▶ **Exercise directions**: Exactly how many lines below mention "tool"? Answer with that number alone.

▶ **Provided material**:
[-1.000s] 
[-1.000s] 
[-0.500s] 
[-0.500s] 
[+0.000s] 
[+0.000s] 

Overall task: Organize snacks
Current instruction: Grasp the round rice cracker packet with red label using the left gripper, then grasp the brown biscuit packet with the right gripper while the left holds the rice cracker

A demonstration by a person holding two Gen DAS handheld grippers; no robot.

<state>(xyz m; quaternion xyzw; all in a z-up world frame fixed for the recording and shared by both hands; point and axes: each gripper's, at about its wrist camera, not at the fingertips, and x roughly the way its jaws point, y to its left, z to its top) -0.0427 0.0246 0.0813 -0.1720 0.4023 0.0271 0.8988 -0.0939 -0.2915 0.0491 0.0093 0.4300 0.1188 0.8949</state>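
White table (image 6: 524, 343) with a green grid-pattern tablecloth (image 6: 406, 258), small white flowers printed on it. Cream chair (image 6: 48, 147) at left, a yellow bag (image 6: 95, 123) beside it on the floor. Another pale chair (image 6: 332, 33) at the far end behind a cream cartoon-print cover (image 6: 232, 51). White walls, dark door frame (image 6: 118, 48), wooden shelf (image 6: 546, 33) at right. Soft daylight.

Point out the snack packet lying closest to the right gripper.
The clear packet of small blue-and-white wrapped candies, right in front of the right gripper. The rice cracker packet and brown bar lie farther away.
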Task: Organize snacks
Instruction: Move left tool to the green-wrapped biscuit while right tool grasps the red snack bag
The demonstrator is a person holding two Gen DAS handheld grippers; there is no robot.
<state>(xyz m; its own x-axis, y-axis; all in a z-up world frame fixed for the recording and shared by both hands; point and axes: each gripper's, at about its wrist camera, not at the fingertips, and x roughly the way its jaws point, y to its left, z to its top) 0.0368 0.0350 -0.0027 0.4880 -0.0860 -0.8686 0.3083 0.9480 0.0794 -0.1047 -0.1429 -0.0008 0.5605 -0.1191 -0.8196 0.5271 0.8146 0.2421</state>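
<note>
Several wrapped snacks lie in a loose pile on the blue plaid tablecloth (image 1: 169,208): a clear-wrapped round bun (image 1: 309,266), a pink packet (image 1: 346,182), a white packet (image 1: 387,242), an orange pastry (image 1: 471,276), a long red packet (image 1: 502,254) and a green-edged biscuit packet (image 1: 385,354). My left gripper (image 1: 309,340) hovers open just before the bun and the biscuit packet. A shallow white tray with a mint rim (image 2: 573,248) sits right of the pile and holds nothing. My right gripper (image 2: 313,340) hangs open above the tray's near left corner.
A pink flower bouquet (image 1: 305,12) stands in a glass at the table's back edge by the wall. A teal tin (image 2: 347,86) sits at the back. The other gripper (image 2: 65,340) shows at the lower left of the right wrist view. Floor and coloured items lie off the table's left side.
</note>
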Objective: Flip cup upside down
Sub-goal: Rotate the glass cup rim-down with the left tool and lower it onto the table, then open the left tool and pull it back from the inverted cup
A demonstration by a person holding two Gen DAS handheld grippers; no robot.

▶ **Written reply**: 2